TASK DETAILS:
Beginning with the line below that contains "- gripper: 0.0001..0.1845" and ending with the line that contains "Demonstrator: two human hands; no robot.", copy every line exactly. Copy nothing else.

DATASET EXTRACT:

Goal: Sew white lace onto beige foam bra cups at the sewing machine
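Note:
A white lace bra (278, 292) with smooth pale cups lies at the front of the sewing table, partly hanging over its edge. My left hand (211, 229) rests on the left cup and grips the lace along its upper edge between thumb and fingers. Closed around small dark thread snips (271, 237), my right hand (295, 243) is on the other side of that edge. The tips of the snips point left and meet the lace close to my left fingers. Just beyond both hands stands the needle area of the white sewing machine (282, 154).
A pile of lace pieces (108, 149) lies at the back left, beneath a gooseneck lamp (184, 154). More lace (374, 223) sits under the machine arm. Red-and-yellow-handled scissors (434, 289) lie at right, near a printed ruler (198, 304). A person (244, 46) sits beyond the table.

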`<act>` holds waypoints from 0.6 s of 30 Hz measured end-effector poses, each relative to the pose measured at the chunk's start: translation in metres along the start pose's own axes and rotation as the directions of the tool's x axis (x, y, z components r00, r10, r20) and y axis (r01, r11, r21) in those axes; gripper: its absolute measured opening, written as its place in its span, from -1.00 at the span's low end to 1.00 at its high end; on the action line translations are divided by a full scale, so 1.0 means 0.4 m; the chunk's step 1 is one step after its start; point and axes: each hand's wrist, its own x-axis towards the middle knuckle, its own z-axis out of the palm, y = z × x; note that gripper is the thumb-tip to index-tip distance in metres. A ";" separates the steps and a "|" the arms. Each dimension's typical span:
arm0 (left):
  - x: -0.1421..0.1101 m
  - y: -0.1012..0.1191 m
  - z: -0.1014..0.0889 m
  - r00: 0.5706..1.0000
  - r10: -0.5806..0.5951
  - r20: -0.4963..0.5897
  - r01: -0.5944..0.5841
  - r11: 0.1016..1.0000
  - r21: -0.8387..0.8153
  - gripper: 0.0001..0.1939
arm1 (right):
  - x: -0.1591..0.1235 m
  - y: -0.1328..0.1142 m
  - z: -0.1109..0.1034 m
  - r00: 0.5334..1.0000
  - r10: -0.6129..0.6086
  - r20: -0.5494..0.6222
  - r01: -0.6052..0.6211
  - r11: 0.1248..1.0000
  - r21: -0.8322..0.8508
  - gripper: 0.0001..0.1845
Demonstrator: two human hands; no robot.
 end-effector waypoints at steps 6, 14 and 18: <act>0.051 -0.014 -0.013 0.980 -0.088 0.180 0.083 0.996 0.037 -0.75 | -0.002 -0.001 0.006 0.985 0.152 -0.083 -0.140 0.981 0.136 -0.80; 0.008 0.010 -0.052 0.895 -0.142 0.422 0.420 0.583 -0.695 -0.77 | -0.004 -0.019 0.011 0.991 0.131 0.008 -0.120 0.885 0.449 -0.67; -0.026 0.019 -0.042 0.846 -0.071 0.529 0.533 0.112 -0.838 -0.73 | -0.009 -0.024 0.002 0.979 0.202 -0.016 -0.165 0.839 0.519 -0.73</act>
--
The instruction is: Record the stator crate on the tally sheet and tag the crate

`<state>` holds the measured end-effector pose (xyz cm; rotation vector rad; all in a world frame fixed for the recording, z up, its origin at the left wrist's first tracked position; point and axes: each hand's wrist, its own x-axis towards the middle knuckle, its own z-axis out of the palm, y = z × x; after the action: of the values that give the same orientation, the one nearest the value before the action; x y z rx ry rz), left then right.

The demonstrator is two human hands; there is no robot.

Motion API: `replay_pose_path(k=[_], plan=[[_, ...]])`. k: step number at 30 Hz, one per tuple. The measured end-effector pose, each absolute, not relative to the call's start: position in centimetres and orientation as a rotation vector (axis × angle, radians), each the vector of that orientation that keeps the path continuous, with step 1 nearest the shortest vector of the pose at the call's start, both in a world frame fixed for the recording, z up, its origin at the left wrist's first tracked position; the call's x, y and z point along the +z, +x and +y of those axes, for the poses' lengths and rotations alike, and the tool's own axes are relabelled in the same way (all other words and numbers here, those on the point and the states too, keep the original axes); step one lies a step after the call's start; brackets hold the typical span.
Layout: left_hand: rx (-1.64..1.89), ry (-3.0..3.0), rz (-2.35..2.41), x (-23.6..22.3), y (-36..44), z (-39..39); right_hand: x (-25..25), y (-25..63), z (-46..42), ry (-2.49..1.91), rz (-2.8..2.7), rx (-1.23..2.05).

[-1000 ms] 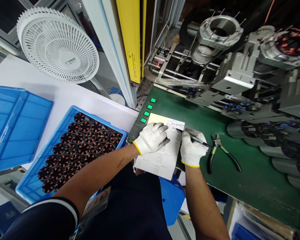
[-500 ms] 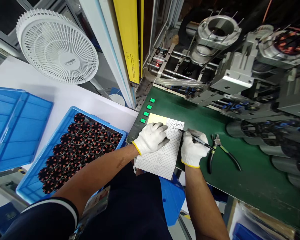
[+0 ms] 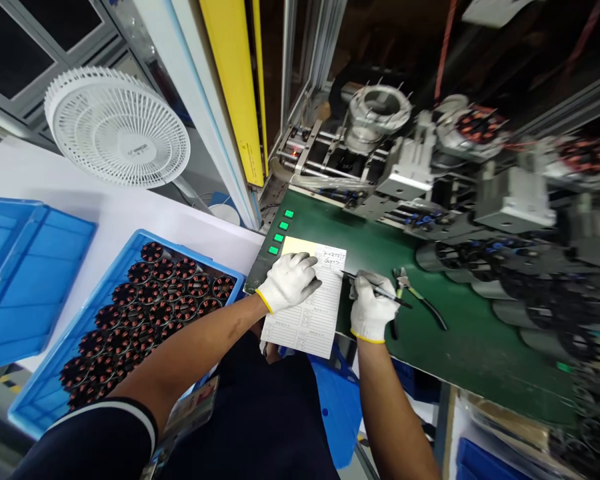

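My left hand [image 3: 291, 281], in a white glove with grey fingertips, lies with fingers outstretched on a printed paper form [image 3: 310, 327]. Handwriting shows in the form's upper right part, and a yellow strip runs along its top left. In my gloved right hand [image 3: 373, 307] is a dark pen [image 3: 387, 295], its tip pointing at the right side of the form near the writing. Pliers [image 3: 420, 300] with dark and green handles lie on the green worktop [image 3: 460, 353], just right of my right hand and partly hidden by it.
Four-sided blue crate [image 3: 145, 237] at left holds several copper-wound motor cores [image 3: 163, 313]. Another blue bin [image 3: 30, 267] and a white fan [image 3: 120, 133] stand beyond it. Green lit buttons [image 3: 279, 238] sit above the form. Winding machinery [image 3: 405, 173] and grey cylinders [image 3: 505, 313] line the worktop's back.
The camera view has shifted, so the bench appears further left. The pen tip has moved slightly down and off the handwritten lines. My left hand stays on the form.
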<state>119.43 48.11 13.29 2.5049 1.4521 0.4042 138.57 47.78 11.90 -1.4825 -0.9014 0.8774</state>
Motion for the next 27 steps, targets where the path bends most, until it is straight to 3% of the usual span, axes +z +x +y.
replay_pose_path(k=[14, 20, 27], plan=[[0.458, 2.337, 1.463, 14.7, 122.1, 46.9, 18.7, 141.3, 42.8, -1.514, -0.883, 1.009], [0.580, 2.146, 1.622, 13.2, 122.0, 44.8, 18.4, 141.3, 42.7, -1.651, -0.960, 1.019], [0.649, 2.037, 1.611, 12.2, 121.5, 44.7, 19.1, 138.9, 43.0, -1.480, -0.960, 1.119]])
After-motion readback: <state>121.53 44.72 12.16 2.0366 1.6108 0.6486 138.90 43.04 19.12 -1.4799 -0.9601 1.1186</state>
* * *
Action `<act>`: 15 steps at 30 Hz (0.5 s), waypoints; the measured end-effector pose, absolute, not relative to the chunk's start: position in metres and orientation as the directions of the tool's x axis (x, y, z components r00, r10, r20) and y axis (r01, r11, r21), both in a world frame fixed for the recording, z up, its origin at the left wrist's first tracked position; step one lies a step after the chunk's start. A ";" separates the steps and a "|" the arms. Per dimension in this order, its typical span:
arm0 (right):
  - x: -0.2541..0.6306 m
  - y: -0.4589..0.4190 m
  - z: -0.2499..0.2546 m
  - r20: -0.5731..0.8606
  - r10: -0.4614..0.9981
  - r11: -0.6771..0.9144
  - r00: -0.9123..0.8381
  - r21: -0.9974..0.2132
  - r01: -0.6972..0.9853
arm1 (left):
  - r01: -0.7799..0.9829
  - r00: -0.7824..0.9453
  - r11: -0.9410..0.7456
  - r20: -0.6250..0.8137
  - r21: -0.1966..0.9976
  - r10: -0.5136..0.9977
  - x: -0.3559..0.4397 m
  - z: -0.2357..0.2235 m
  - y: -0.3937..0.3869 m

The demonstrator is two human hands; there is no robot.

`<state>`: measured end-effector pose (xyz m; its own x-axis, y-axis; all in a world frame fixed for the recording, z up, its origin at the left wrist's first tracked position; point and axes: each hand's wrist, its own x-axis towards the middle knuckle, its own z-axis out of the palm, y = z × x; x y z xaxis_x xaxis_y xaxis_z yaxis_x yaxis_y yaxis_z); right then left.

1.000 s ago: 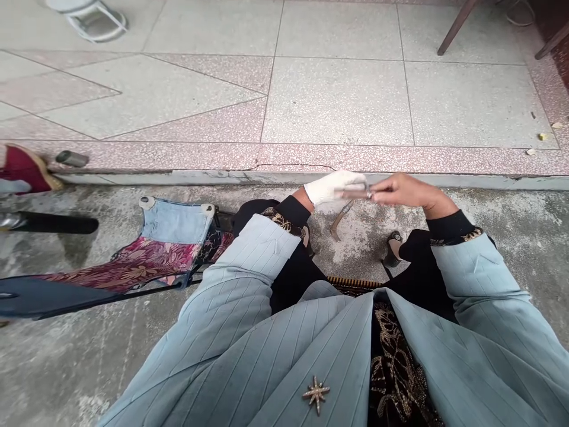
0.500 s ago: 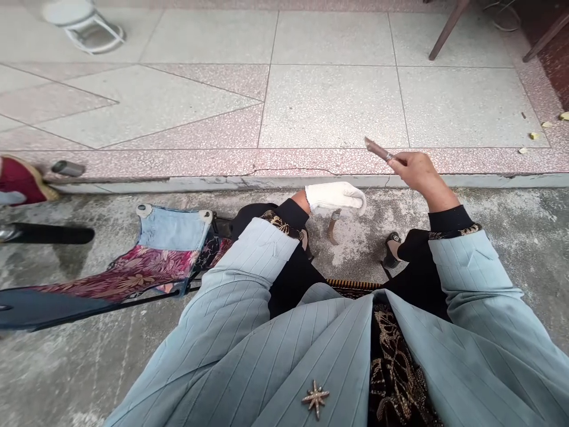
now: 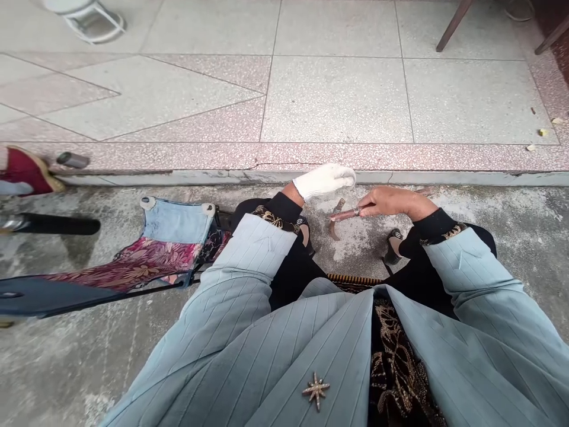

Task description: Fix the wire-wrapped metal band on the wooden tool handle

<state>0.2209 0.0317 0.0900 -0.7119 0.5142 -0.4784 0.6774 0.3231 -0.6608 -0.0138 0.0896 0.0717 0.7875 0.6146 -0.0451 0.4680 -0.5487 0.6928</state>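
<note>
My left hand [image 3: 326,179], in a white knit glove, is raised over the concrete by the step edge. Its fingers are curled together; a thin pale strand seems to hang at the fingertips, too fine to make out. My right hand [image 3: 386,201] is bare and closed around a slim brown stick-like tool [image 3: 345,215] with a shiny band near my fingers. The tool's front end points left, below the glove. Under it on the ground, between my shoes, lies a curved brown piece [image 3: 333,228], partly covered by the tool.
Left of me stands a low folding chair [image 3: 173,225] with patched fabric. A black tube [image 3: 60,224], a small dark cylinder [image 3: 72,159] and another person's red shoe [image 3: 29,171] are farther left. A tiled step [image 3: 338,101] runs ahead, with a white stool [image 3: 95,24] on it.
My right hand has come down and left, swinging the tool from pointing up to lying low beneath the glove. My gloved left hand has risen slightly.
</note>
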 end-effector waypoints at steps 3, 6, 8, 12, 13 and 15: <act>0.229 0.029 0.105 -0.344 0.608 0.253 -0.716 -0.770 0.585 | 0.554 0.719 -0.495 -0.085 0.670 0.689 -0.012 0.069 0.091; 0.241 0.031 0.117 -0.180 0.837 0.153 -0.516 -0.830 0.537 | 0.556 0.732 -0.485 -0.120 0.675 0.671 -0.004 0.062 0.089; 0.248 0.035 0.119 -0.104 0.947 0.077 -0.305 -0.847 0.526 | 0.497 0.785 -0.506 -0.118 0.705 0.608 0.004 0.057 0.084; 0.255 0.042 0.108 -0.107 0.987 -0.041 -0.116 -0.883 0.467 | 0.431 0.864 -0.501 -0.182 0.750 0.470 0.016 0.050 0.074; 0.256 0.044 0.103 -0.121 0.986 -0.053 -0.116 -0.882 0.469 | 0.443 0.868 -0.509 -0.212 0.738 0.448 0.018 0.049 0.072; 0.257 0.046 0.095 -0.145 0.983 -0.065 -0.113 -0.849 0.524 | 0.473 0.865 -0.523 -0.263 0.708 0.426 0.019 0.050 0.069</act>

SOLUTION FOR THIS PROBLEM:
  - gripper: 0.0001..0.1845
Demonstrator: two human hands; no robot.

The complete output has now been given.